Elle était assise là, dans son lit, à peine réveillée, lorsque l’écran en face d’elle s’illumina. En bas de l’écran était indiqué le nom de sa correspondante, Fumiko Mirai.

— Ema, pardon de te réveiller mais c’est urgent !

— Qu’est-ce qui se passe… ?

— On a retrouvé la trace d’Ichika !

Cela eut pour effet de réveiller Ema immédiatement. Celle-ci, encore les cheveux ébourrifés, ecarquilla les yeux.

— Quoi ?! Où !? Quand !?

— Tu verras les détails en arrivant ! Elle a dû agir, car un article est apparu dans un journal local avec sa photo. Grâce à cette information, on a pu calibrer la synchronisation du quartz et on a eu sa position. J’ai prévenu les chefs, ils sont en train de monter l’opération, mais je me suis dit que tu voudrais quand même être au courant avant ton réveil.
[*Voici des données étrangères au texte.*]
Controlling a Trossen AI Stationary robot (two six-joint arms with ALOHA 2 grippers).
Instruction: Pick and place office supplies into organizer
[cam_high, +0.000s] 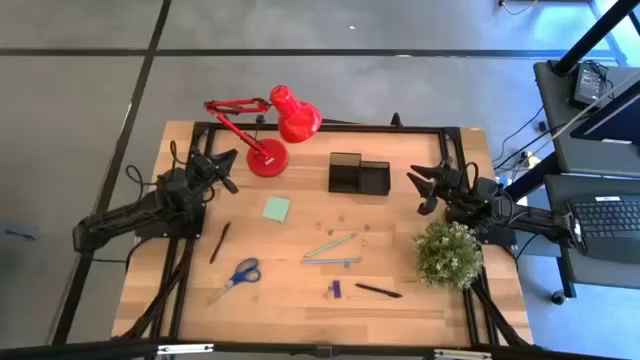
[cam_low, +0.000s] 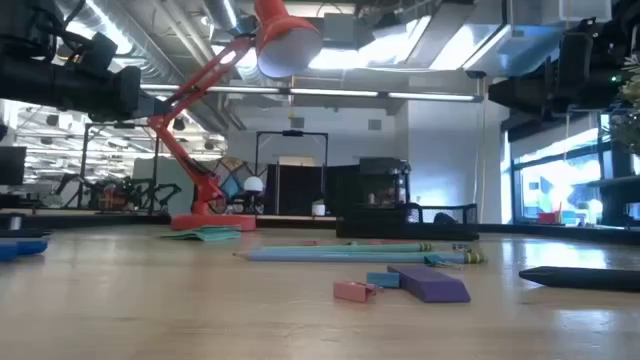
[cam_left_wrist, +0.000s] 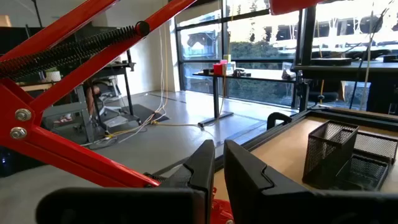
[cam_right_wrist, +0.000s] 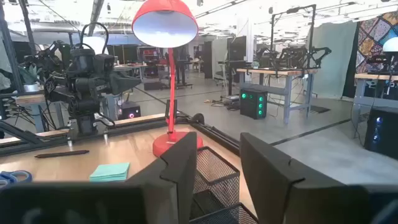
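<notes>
The black mesh organizer (cam_high: 359, 175) stands at the table's far middle. The supplies lie flat on the wood: a green sticky pad (cam_high: 277, 208), a black pen (cam_high: 219, 242), blue-handled scissors (cam_high: 236, 278), two light-blue pencils (cam_high: 331, 254), a purple piece (cam_high: 334, 289) and a second black pen (cam_high: 378, 291). My left gripper (cam_high: 222, 170) hovers at the far left beside the red lamp's base, with only a slit between its fingers (cam_left_wrist: 205, 171) and nothing held. My right gripper (cam_high: 422, 190) hovers right of the organizer, open and empty, and points toward it (cam_right_wrist: 211, 180).
A red desk lamp (cam_high: 268, 125) stands at the far left, its arm crossing close in front of my left gripper (cam_left_wrist: 74, 56). A green bushy plant (cam_high: 447, 253) sits at the right, near my right arm. A black metal frame (cam_high: 320, 128) rims the table.
</notes>
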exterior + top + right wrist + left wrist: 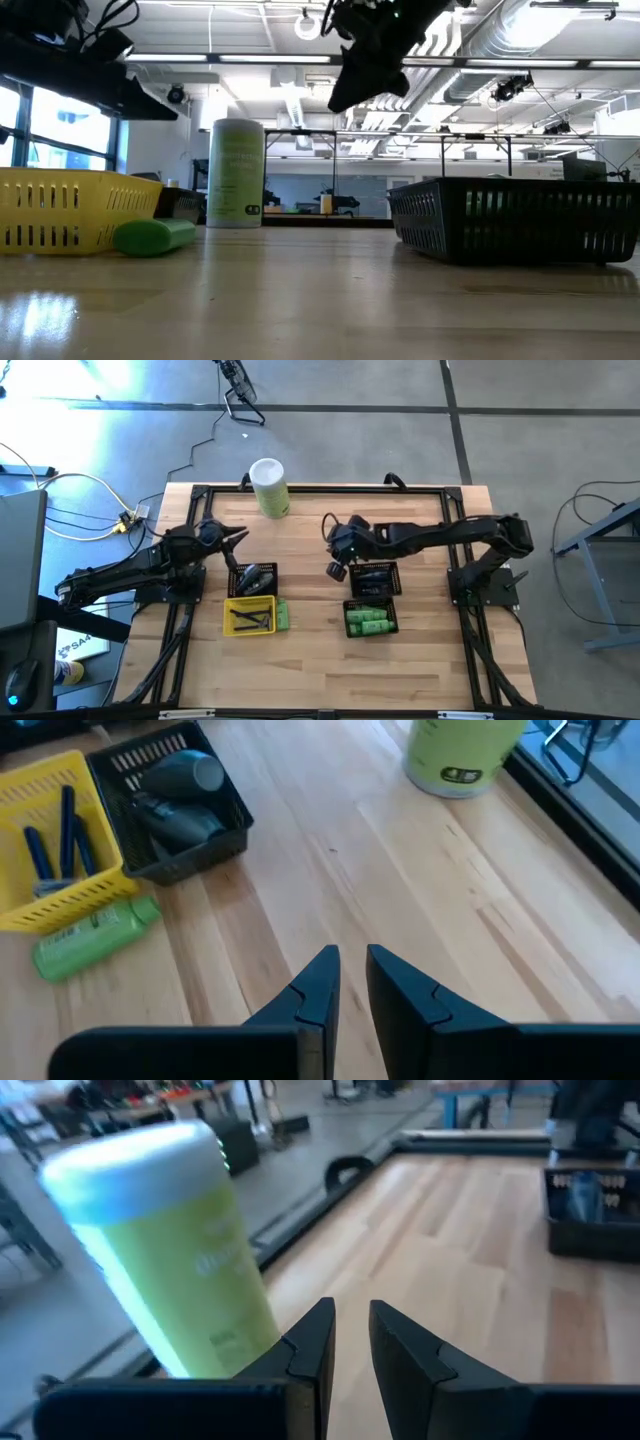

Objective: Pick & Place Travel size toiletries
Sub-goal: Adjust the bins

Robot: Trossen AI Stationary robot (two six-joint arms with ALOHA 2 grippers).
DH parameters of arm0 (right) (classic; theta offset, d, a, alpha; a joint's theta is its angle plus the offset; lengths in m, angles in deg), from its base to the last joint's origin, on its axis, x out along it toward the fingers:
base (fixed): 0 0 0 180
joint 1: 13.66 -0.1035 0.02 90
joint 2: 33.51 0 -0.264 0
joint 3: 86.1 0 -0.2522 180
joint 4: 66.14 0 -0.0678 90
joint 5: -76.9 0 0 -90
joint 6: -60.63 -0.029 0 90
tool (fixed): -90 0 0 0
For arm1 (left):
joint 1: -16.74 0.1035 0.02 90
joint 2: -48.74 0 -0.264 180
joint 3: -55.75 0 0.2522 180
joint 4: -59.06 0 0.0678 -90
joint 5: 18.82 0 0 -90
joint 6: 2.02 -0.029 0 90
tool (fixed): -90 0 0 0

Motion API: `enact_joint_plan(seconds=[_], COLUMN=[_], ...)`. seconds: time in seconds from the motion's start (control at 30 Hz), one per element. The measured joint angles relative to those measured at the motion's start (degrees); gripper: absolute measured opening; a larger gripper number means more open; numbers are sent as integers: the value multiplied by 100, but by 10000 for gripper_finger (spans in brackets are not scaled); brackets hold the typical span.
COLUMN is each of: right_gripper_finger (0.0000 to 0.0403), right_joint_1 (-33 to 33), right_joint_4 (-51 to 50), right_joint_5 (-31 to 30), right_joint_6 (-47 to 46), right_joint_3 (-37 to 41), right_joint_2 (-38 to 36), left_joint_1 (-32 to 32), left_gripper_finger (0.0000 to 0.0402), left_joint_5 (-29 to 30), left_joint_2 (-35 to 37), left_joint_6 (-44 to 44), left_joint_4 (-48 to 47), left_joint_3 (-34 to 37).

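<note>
We see one green bottle (92,937) lying on the wooden table (420,910), touching the yellow tray (40,905). More green bottles (369,622) sit in a black basket (371,604). The left gripper (348,1342) is nearly shut and empty beside the tall canister (175,1250). The right gripper (350,982) is nearly shut and empty above the table.

Room's a big open workshop kind of space. Polished grey concrete floor (330,390) with dark seams, glare washing out one corner. A yellow cable (85,485) snakes across it. The light wood tabletop (310,650) sits in a black frame. Overhead there are white ducts (560,40) and strip lights (240,58), windows (60,140) on one side, maybe more benches far back.
</note>
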Motion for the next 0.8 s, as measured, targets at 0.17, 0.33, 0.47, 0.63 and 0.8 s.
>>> enact_joint_plan(seconds=[0.17, 0.33, 0.47, 0.63, 0.8], right_gripper_finger=[46, 46, 46, 46, 46], right_joint_1=[-57, 86, 272, 345, 339], right_joint_4=[1141, 2167, 2411, 2920, 3183], right_joint_5=[55, 649, 1065, 1044, 973], right_joint_6=[146, 131, -57, -57, 104], right_joint_3=[704, 1528, 2024, 2809, 3454], right_joint_2=[2, -43, -499, -1327, -2293], left_joint_1=[0, -1, -2, 0, -1], left_gripper_finger=[63, 63, 63, 63, 63], left_joint_5=[173, 178, 178, 177, 178], left_joint_2=[3, 3, 0, 0, -2], left_joint_6=[-155, -149, -147, -61, 4], left_joint_4=[480, 629, 625, 611, 612], left_joint_3=[0, 0, 0, 0, -1])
— Oh que oui ! Je vais pas pouvoir dormir, mais je m’en fous ! YES !

Elle serra son poing.

— Tu peux venir tout de suite si tu veux, ou plus tard après t’être reposée…

— Non, non. Je prends une douche et j’arrive ! Je ferai une sieste pendant le trajet.

— D’accord, je préviens les autres pour qu’on t’attende.

— Bien !

— Ah et, Ema… Joli débardeur.

Fumiko lui fit un petit sourire avant de couper la communication.

— Mince, j’aurais dû couper l’image, pfff…

Elle se leva d’un bond et s’adressa à l’intelligence artificielle de son téléphone portable.

— Prépare une douche et mon uniforme Momo, ainsi qu’un transport vers mon lieu de travail.

— Tout de suite, Ema.

La jeune femme sortit de la chambre, excitée d’avoir enfin avancé dans son enquête et se dirigea vers sa salle de bains avant d’y disparaître une fois la porte coulissante automatiquement fermée.